**Try it**
In the material below, pictures must be dropped. Repeat exactly, and only, the lines from the line with "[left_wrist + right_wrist" to the line with "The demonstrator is", both ends included.

* * * * *

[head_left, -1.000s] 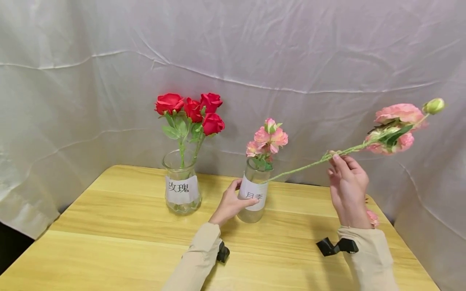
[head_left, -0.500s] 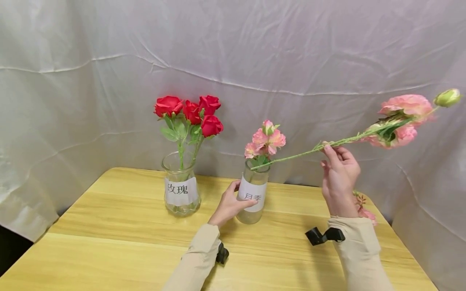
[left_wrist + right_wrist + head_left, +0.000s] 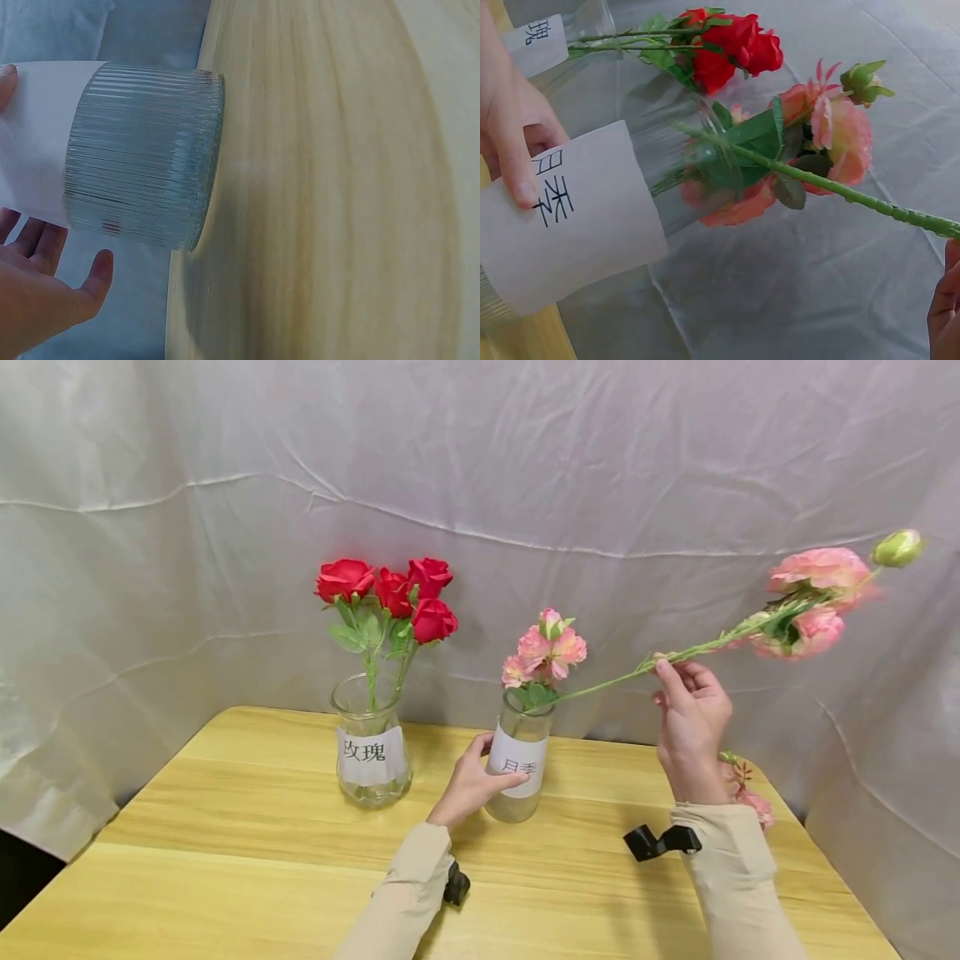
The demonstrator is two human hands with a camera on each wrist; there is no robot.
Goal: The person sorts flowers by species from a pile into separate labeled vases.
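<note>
My left hand (image 3: 471, 783) grips a clear glass vase (image 3: 513, 811) by its white label, thumb across the front. The vase stands upright on the table, with a pink flower spray (image 3: 551, 647) in it. My right hand (image 3: 696, 722) pinches the green stem of another artificial pink flower (image 3: 821, 568), fingertips around mid-stem. Its blooms and bud point to the upper right, and the stem slants down to the vase. In the right wrist view the stem's lower end (image 3: 705, 135) lies at the vase mouth; how deep it goes I cannot tell.
A second labelled glass vase (image 3: 372, 781) with several red roses (image 3: 345, 578) stands to the left. Behind my right wrist another pink flower (image 3: 756, 806) lies partly hidden on the wooden table (image 3: 247, 860). A grey cloth (image 3: 480, 460) hangs behind the table.
My right hand has moved left and up, bringing the stem's lower end from in front of the vase's label up to its mouth. My left hand keeps its grip on the vase.
</note>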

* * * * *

**Result of this exercise**
[left_wrist + right_wrist + head_left, +0.000s] 
The demonstrator is two human hands with a camera on each wrist; there is no robot.

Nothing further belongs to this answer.